Deutschlands Privatanleger bleiben sich treu: Wenn es gut läuft an der Börse, investieren sie in Aktien. Und wenn nicht, dann eben nicht. Das jedenfalls lässt sich aus der jetzt veröffentlichten Absatzstatistik des Investmentfonds-Dachverbandes BVI schließen. Die deutsche Investmentbranche hat im April nämlich 3,6 Mrd. Euro an neuen Mitteln eingesammelt.

2,8 Mrd. davon flossen in Publikumsfonds, die sich an Privatanleger richten. Doch auch die institutionellen Anleger investierten mehr Geld in die eigens für sie aufgelegten Spezialfonds als sie abzogen. Der Nettomittelzufluss lag hier bei 0,8 Mrd. Euro.

Der Löwenanteil des Geldes wurde dabei in Aktienfonds investiert: 2,25 Mrd. Euro waren es bei den Publikumsfonds. Eine genaue Aufschlüsselung für die Spezialfonds veröffentlicht der BVI in seiner Absatzstatistik nicht.

Rentenfonds flossen im April 680 Mio. Euro zu, Genussschein- und Wandelanleihenfonds 570 Mio. Euro. Und die Offenen Immobilienfonds verzeichneten Nettomittelzuflüsse in Höhe von 556 Mio. Euro. Immerhin 70 Mio. Euro davon flossen an diejenigen Offenen Immobilienfonds, die im April die Rücknahme von Anteilen ausgesetzt hatten – dabei hätten Anleger die Anteile auch einfach günstig über die Börse kaufen können.

Die großen Verlierer im April waren – irgendwo muss das Geld ja herkommen – die Geldmarktfonds: Die Anleger zogen 2,2 Mrd. Euro aus diesen tagesgeldnahen Anlagevehikeln ab.

Das heißt letzten Endes also einfach: Die Privatanleger trauen sich wieder, sich dem Risiko des Aktienmarktes auszusetzen.

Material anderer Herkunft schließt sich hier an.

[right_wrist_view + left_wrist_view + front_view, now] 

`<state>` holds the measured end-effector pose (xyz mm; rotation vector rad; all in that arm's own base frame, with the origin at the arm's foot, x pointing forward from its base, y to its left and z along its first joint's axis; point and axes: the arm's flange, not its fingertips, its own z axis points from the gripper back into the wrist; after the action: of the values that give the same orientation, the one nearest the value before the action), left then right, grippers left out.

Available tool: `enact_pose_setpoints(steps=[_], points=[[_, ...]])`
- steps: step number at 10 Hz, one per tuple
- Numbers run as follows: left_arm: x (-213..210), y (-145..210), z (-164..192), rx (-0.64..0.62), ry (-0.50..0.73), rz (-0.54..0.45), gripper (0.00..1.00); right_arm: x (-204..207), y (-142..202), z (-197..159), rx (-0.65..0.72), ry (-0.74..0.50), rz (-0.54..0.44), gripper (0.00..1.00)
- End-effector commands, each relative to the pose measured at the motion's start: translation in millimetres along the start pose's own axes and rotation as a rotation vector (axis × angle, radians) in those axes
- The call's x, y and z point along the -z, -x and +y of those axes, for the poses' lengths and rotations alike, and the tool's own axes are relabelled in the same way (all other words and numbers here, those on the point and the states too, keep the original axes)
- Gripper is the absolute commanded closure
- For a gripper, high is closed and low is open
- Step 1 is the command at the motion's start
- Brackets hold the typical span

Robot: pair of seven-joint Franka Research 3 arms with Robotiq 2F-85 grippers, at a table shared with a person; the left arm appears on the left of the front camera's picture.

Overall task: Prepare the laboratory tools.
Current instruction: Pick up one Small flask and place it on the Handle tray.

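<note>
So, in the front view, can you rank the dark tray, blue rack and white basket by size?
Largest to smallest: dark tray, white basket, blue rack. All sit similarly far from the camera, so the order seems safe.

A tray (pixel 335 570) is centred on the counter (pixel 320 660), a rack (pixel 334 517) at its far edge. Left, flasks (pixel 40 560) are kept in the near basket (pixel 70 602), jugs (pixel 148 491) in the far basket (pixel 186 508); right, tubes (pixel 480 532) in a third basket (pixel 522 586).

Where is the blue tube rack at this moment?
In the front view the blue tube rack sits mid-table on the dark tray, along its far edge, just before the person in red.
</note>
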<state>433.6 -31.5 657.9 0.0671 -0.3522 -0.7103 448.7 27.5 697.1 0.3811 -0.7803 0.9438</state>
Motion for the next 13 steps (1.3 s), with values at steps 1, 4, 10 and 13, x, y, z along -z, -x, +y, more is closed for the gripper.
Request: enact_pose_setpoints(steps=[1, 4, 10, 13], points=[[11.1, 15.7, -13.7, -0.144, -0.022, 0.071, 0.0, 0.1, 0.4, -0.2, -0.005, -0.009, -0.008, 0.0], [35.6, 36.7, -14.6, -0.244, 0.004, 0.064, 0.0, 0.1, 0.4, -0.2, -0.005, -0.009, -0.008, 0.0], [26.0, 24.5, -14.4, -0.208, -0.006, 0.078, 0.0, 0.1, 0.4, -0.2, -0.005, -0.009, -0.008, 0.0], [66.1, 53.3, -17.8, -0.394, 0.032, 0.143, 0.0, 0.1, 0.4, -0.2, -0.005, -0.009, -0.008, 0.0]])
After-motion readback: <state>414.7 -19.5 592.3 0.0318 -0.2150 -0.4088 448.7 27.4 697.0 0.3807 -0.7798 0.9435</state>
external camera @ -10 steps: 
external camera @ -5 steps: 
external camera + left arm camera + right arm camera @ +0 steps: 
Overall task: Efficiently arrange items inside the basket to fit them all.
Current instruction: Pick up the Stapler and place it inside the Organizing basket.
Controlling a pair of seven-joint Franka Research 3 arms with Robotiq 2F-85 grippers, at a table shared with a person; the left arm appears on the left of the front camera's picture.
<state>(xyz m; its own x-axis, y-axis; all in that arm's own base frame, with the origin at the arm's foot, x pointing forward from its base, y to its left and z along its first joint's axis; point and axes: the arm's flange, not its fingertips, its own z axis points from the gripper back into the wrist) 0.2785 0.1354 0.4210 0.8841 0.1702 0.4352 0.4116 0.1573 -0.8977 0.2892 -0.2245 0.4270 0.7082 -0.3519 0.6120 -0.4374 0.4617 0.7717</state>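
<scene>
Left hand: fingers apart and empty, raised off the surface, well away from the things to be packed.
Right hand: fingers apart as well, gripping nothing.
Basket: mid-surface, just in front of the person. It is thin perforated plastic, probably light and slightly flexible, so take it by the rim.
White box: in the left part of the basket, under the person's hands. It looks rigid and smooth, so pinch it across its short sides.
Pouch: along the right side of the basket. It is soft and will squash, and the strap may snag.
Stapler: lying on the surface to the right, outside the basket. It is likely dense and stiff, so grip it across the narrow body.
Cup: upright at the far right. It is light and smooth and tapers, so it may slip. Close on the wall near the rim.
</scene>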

Besser wäre es natürlich (im Rückblick, aber eigentlich auch grundsätzlich) gewesen, sie hätten das schon im März gewagt. Damals aber zogen sie noch mehr als 5 Mrd. Euro aus Publikumsfonds ab – allein 1,7 Mrd. Euro aus Aktienfonds. Die institutionellen Anleger dagegen bewiesen ein besseres Näschen: Sie hatten netto 1,8 Mrd. Euro investiert.